EXERCISE GOAL: Below are records with pictures. Transcribe exactly, and only, the lines from the line with "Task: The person" to the line with "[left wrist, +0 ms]", both ends included, but not the pictures.

──────────────────────────────

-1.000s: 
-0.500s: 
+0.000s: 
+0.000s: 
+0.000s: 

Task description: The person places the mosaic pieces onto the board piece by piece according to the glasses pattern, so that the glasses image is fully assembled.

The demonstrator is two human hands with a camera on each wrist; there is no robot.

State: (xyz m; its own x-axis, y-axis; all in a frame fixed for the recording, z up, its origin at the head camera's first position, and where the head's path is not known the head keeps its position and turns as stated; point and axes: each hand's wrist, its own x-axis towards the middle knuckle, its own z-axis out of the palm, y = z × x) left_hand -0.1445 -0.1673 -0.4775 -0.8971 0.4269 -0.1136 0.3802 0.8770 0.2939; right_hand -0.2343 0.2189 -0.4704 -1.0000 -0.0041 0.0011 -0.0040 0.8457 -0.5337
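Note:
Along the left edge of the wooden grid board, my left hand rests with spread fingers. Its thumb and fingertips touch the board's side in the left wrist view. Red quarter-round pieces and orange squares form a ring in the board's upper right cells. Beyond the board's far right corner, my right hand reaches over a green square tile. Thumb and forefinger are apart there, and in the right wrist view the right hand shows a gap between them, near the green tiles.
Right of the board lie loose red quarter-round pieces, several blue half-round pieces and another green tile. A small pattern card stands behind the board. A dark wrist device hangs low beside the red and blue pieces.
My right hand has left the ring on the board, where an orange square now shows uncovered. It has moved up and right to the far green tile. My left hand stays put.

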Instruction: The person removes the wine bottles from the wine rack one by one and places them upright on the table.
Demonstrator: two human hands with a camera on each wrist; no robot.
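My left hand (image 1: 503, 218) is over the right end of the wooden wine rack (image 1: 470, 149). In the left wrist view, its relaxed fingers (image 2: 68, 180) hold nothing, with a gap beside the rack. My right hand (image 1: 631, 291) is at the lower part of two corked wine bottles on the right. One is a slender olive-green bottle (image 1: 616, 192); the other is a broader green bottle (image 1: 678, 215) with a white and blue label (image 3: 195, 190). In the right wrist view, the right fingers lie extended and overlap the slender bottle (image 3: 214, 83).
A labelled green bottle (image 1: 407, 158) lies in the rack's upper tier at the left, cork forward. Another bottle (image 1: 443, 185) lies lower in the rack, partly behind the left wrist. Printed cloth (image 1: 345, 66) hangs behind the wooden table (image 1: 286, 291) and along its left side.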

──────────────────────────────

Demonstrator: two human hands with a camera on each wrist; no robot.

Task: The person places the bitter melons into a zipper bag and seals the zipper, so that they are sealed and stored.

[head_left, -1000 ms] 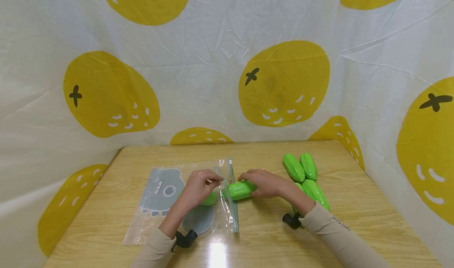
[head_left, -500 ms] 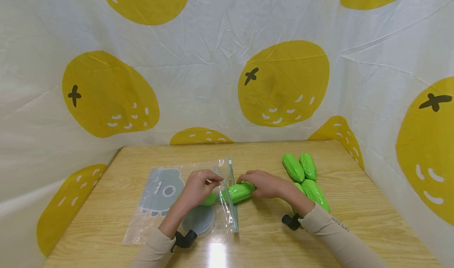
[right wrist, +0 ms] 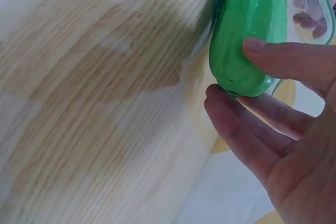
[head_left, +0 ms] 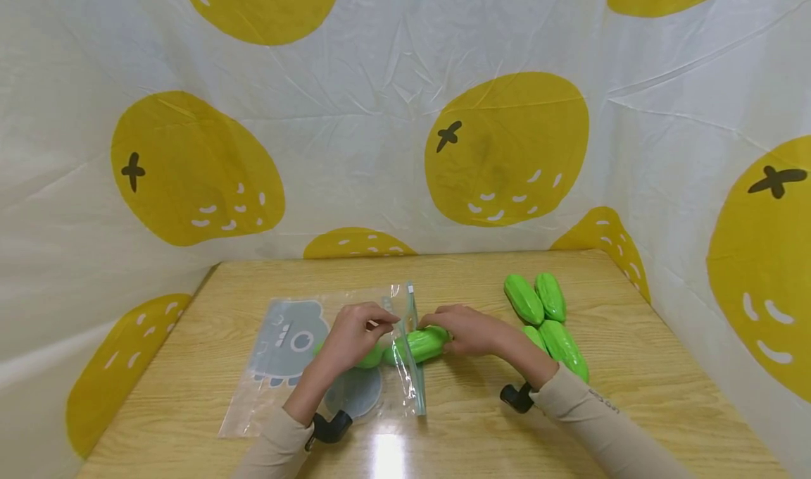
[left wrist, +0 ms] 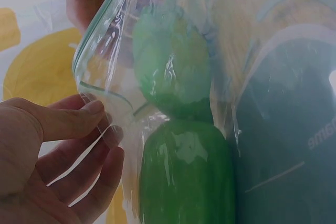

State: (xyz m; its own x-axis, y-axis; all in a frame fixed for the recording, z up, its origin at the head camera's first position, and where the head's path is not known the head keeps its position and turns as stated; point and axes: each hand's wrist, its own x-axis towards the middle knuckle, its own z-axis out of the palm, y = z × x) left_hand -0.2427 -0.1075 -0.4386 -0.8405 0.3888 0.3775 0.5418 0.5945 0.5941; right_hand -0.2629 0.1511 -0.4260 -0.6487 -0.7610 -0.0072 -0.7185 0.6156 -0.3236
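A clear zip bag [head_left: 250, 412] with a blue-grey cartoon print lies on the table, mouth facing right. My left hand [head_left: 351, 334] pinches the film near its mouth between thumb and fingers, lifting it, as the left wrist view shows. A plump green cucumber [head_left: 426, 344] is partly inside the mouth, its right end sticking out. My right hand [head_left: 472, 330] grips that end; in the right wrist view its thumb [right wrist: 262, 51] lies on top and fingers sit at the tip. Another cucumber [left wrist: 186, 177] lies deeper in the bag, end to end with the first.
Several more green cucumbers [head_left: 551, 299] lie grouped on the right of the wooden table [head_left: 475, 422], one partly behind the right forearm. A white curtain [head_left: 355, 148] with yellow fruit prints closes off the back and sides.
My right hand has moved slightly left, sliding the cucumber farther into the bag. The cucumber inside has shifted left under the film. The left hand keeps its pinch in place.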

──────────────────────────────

RESULT OF THE EXERCISE:
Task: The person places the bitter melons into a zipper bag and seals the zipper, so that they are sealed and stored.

[head_left, -1000 ms] 
[head_left, -500 ms] 
[right wrist, +0 ms] 
[head_left, +0 ms] 
[left wrist, +0 ms] 

What came before is the complete response.